> [Data extract]
----------

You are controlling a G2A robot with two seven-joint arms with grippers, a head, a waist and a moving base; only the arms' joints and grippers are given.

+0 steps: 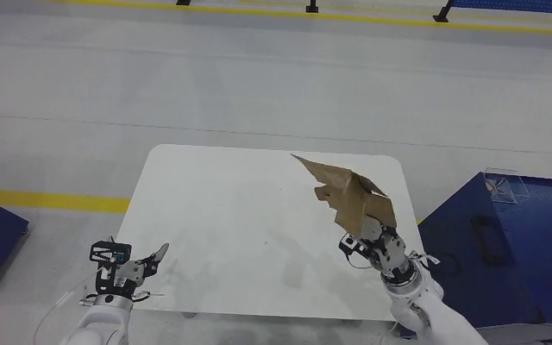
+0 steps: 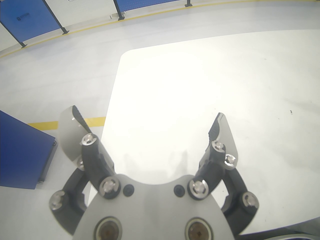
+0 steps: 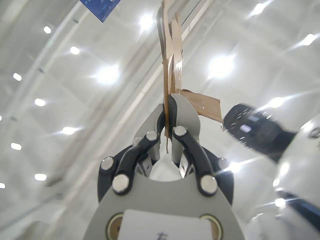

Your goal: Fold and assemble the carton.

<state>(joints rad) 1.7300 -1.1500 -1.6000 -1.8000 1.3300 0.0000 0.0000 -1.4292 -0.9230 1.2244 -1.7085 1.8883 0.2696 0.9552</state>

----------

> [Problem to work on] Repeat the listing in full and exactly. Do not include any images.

> [Task output]
You are controlling a G2A robot with two seven-joint arms with grippers, a head, a waist and a moving base; only the arms' joints and grippers are given.

+0 steps: 
+0 steps: 
+0 steps: 

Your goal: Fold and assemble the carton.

<state>(joints rad) 1.7300 -1.1500 -1.6000 -1.8000 1.3300 0.0000 0.0000 -1.4292 -0.9230 1.2244 -1.7085 1.8883 0.2696 0.9552</state>

This exercise has been completed.